PROMPT> Everything from the line with "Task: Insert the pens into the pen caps" to the line with "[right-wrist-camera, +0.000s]" in the listing below, both lines included, needs to be copied exactly, apart from the pictures.

INFORMATION SHOWN>
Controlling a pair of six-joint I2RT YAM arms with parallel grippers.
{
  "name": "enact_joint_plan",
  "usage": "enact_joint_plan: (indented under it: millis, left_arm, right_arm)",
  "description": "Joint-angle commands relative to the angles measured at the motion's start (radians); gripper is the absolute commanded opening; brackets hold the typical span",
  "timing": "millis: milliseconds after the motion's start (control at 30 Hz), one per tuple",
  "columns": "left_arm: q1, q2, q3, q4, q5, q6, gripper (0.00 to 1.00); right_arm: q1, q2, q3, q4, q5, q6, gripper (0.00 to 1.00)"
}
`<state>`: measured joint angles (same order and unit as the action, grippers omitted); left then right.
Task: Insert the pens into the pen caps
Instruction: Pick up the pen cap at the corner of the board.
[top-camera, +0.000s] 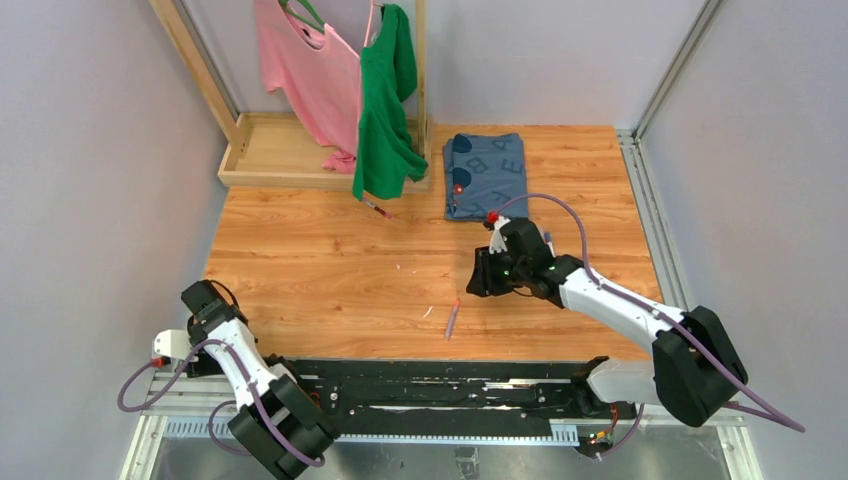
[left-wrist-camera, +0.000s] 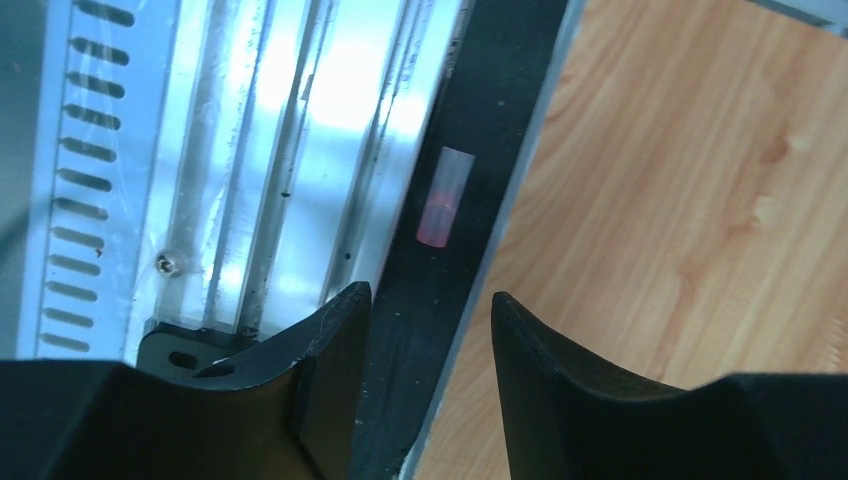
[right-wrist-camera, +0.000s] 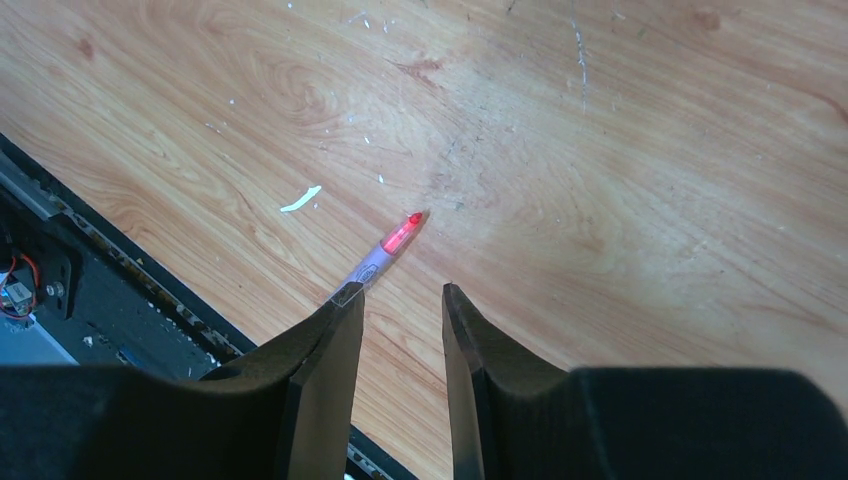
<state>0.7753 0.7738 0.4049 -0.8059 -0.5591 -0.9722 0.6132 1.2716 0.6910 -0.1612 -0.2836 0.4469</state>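
A purple pen (top-camera: 452, 321) with a red tip lies on the wooden table near its front edge. In the right wrist view the pen (right-wrist-camera: 388, 245) lies just ahead of my right gripper (right-wrist-camera: 403, 292), its rear end hidden behind the left finger. The right gripper (top-camera: 478, 280) is open and empty, hovering over the table. A clear pen cap (left-wrist-camera: 443, 195) with a pink end lies on the black strip at the table's front edge, ahead of my open, empty left gripper (left-wrist-camera: 430, 300). In the top view the left gripper (top-camera: 188, 360) is low at the front left. A dark red pen (top-camera: 377, 208) lies below the green shirt.
A small white sliver (top-camera: 427, 312) lies left of the purple pen, also seen in the right wrist view (right-wrist-camera: 300, 199). A folded blue cloth (top-camera: 486, 173) lies at the back. A wooden rack (top-camera: 280, 150) holds pink and green shirts. An aluminium rail (left-wrist-camera: 250, 160) runs beside the black strip.
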Motion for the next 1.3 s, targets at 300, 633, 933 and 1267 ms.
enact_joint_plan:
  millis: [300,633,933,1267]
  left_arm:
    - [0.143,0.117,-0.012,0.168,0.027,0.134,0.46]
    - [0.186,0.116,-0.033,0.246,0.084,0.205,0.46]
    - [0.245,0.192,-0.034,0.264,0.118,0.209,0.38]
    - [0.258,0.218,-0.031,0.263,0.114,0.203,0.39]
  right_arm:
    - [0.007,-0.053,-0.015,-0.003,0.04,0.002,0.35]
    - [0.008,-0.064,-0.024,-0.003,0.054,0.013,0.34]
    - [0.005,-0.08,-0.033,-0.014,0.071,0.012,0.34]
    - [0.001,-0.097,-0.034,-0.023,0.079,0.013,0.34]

TASK ANSWER>
Task: Insert the pens into the pen caps
Instruction: Pick up the pen cap at the corner of the board.
[top-camera, +0.000s] 
[left-wrist-camera, +0.000s] 
[right-wrist-camera, +0.000s] 

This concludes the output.